WORK ORDER =>
Copy each line from the records below in which the word "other" is found.

SOURCE MATERIAL =>
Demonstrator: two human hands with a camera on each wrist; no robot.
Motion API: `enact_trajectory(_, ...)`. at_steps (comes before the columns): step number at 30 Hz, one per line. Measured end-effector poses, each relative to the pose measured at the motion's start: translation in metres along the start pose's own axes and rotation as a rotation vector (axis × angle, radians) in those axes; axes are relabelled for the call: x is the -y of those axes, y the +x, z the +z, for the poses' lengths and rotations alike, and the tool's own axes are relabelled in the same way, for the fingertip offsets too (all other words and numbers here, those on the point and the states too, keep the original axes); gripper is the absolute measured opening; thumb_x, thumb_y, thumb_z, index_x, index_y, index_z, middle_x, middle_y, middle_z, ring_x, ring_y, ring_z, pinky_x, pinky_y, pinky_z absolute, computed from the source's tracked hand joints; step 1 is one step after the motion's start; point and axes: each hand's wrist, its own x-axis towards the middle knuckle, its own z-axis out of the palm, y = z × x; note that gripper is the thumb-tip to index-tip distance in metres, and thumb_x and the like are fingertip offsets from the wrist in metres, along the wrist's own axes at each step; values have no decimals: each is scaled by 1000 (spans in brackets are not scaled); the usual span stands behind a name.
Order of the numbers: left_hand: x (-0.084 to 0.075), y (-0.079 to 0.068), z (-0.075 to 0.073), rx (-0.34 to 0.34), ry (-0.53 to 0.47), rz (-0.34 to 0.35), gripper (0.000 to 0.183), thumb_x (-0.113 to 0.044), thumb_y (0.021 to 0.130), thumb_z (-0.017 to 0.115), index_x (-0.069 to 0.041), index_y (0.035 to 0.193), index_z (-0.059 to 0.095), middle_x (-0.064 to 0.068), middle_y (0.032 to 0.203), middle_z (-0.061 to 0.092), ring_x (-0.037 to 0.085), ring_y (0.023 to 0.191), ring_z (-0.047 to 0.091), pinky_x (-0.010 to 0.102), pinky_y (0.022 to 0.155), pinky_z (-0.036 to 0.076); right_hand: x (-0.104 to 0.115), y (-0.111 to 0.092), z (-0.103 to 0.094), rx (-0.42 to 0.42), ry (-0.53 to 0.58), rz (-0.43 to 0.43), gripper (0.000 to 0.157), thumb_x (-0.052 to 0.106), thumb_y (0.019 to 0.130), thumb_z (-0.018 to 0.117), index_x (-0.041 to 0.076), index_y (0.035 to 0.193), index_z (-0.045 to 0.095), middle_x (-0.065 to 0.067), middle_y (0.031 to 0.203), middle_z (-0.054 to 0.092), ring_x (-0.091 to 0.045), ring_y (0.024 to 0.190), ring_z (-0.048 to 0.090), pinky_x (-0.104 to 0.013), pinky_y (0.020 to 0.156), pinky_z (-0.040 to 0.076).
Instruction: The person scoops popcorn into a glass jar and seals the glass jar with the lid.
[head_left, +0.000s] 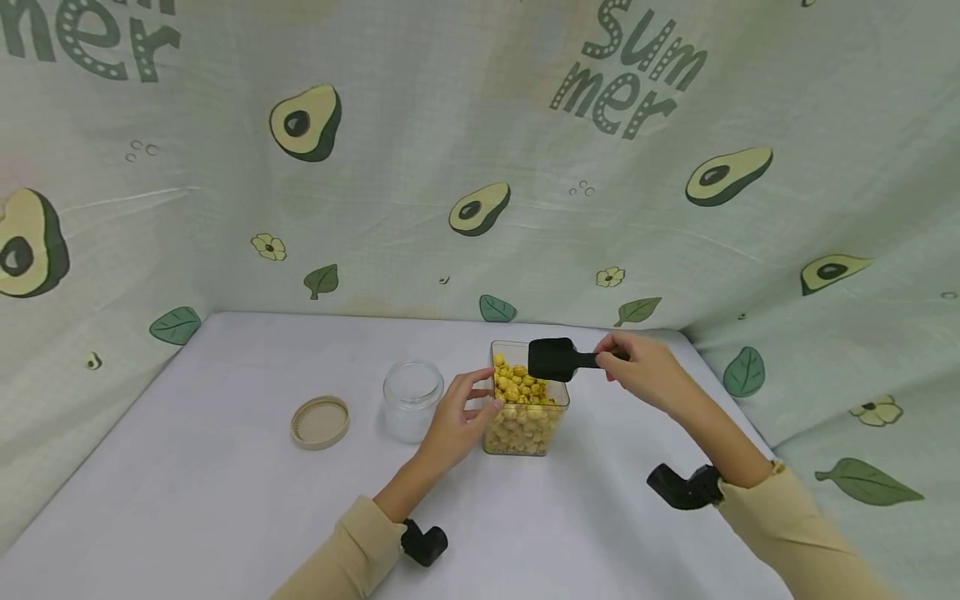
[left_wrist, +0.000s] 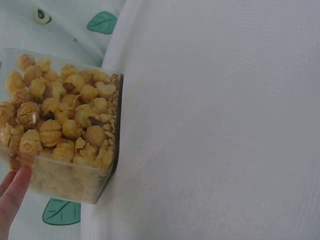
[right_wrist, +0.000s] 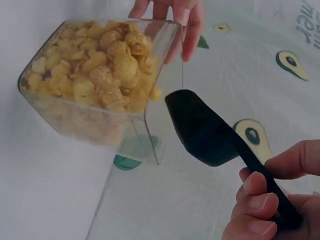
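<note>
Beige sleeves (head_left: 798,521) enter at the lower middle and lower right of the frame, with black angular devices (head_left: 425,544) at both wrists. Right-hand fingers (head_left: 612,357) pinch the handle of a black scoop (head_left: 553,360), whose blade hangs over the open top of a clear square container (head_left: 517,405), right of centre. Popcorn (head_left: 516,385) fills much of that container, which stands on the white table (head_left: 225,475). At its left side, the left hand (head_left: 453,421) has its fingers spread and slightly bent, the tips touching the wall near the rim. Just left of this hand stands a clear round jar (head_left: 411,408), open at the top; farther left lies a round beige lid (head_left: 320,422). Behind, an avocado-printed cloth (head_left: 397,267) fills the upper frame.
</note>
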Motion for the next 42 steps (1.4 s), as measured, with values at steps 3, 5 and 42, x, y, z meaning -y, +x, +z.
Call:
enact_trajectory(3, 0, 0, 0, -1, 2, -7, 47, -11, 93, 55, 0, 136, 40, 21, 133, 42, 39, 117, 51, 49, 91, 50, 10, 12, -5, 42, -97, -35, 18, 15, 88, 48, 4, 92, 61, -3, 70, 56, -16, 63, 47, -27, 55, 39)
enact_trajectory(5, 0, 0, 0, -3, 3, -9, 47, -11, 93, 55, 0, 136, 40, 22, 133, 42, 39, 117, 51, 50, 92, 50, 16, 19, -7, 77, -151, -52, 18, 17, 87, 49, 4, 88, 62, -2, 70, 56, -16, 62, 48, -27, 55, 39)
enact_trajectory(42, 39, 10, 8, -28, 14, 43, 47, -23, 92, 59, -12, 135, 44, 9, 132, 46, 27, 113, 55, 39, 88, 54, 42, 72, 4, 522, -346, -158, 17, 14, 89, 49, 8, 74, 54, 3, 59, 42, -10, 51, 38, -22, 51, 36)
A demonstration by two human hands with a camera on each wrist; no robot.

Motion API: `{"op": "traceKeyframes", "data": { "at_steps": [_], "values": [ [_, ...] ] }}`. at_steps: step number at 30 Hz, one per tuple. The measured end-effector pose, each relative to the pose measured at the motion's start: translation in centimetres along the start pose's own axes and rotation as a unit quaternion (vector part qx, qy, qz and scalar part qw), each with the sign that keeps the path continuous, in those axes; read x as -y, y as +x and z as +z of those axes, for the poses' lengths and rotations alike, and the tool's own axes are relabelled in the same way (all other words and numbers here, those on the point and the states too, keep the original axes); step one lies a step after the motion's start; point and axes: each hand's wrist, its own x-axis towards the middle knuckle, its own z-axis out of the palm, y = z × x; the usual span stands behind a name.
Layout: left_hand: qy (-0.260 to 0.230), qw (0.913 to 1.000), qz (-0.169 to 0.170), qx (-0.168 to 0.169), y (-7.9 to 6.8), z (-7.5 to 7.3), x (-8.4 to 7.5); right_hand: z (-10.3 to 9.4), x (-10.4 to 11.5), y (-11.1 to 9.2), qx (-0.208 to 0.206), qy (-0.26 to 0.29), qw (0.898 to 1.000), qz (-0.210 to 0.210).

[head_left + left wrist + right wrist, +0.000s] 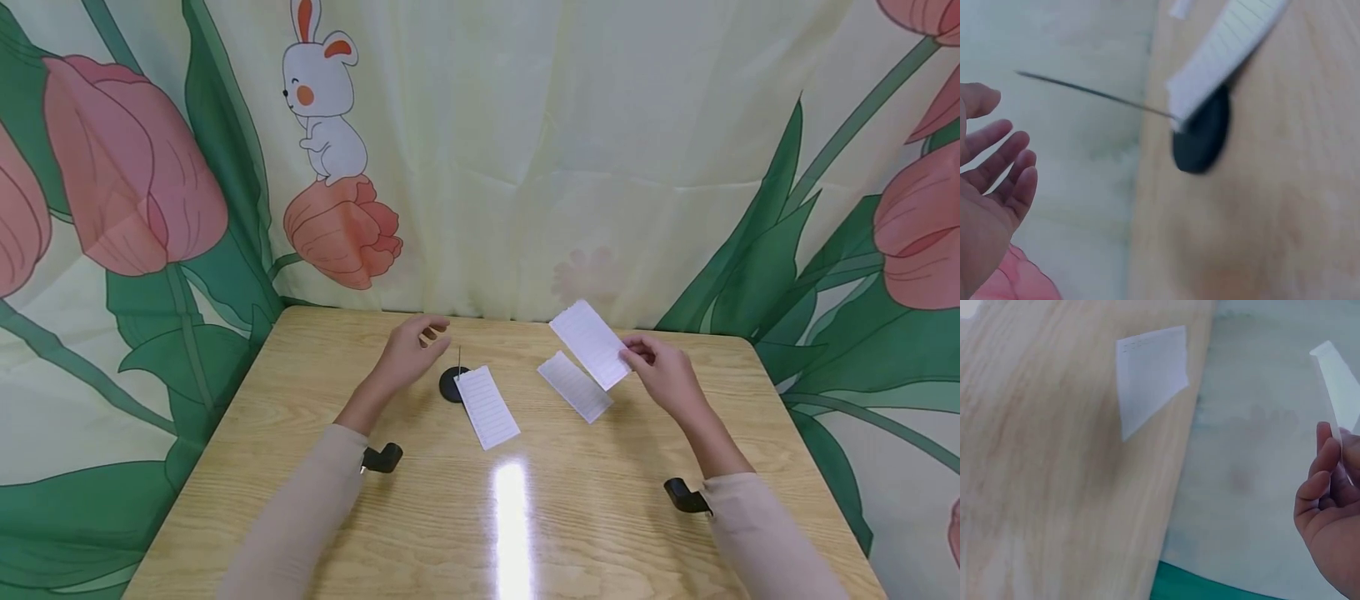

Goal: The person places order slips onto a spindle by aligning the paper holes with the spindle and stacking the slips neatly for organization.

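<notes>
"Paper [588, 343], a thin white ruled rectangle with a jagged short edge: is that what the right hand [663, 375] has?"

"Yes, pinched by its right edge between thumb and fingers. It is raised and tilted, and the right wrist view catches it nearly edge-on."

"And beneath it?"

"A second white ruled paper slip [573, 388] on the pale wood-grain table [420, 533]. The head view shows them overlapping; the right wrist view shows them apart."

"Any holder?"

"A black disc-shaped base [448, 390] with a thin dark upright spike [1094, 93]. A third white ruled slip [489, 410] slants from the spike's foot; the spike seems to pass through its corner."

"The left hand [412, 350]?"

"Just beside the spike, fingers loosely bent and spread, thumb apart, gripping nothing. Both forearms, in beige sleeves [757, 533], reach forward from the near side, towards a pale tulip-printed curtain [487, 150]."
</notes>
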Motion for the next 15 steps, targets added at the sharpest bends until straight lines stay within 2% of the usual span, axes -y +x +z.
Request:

SOLUTION FOR THIS EXERCISE =>
Motion API: `enact_trajectory(_, ...)`. at_steps (comes before the columns): step number at 30 Hz, one per line. Measured end-effector poses, each relative to the pose measured at the motion's start: translation in metres along the start pose's own axes and rotation as a rotation vector (axis × angle, radians) in those axes; axes are relabelled for the call: x is the -y of those axes, y the +x, z the +z, for the poses' lengths and rotations alike, and the tool's own axes are relabelled in the same way, for the fingertip offsets too (all other words and numbers here, those on the point and the states too, keep the original axes); gripper is the absolute measured opening; thumb_x, thumb_y, thumb_z, index_x, index_y, index_z, middle_x, middle_y, middle_z, ring_x, ring_y, ring_z, pinky_x, pinky_y, pinky_z absolute, computed from the source's tracked hand joints; step 1 is one step after the motion's start; point and axes: each hand's wrist, its own x-axis towards the middle knuckle, its own z-axis out of the palm, y = z × x; note that gripper is the thumb-tip to index-tip distance in metres, and thumb_x and the like are fingertip offsets from the wrist in metres, along the wrist's own axes at each step; values have no decimals: each is scaled by 1000 (spans in brackets are not scaled); the usual span stands behind a name.
Motion API: `{"op": "traceKeyframes", "data": { "at_steps": [_], "values": [ [_, ...] ] }}`. at_steps: step number at 30 Hz, one per tuple. The measured end-effector pose, each relative to the pose measured at the motion's start: translation in centimetres along the start pose's own axes and rotation as a unit quaternion (vector part qx, qy, qz and scalar part qw), each with the sign that keeps the path continuous, in those axes; read x as -y, y as +x and z as +z of those axes, for the poses' lengths and rotations alike, and the tool's own axes are relabelled in the same way (all other words and numbers here, those on the point and the states too, keep the original axes); step one lies a step after the motion's start; point and axes: each hand's wrist, its own x-axis towards the middle knuckle, its own z-axis out of the palm, y = z × x; the usual span stands behind a name.

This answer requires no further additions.